What is required:
From the line with "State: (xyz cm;" to the last line of the material, both inclusive, transcribe every line exactly and nothing else.

Dataset extract:
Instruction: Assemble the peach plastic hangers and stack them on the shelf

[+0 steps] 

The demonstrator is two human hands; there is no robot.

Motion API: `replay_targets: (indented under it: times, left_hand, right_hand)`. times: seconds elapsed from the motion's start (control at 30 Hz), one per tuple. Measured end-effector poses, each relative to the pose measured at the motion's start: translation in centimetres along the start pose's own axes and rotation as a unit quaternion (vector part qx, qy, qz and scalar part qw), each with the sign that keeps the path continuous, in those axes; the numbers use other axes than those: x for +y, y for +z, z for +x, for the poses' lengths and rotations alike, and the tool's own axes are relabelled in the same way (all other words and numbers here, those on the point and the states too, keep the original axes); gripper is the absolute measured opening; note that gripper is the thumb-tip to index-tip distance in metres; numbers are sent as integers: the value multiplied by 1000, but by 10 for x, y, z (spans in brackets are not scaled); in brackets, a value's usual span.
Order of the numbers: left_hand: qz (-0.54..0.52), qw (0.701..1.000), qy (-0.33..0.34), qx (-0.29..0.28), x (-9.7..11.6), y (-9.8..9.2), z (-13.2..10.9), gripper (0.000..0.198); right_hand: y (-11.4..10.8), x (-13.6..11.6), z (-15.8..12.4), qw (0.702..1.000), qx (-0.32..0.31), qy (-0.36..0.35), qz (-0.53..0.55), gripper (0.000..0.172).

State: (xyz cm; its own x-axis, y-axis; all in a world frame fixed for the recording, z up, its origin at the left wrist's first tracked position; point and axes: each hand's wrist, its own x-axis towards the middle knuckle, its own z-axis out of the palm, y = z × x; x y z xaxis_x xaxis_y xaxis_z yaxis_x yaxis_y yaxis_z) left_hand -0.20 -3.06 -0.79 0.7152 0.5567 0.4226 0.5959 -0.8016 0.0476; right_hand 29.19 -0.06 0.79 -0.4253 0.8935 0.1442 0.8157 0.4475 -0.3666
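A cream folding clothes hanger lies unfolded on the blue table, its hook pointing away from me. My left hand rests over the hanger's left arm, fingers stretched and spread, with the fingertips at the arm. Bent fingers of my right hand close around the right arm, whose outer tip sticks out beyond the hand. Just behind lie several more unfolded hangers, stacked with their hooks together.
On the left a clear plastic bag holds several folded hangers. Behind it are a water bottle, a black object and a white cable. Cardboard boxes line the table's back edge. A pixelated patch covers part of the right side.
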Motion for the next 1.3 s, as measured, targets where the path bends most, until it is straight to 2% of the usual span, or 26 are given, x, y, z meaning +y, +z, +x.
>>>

Written response:
State: (xyz cm; its own x-axis, y-axis; all in a world frame fixed for the recording, z up, its origin at the left wrist's first tracked position; point and axes: each hand's wrist, its own x-axis towards the middle knuckle, its own z-axis out of the palm, y = z × x; x y z xaxis_x xaxis_y xaxis_z yaxis_x yaxis_y yaxis_z) left_hand -0.20 -3.06 -0.79 0.7152 0.5567 0.4226 0.5959 -0.8016 0.0476; right_hand 29.19 -0.06 0.79 -0.4253 0.8935 0.1442 0.8157 0.4475 -0.3666
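A cream folding clothes hanger lies unfolded on the blue table, its hook pointing away from me. My left hand rests over the hanger's left arm, fingers stretched and spread, with the fingertips at the arm. Bent fingers of my right hand close around the right arm, whose outer tip sticks out beyond the hand. Just behind lie several more unfolded hangers, stacked with their hooks together.
On the left a clear plastic bag holds several folded hangers. Behind it are a water bottle, a black object and a white cable. Cardboard boxes line the table's back edge. A pixelated patch covers part of the right side.
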Motion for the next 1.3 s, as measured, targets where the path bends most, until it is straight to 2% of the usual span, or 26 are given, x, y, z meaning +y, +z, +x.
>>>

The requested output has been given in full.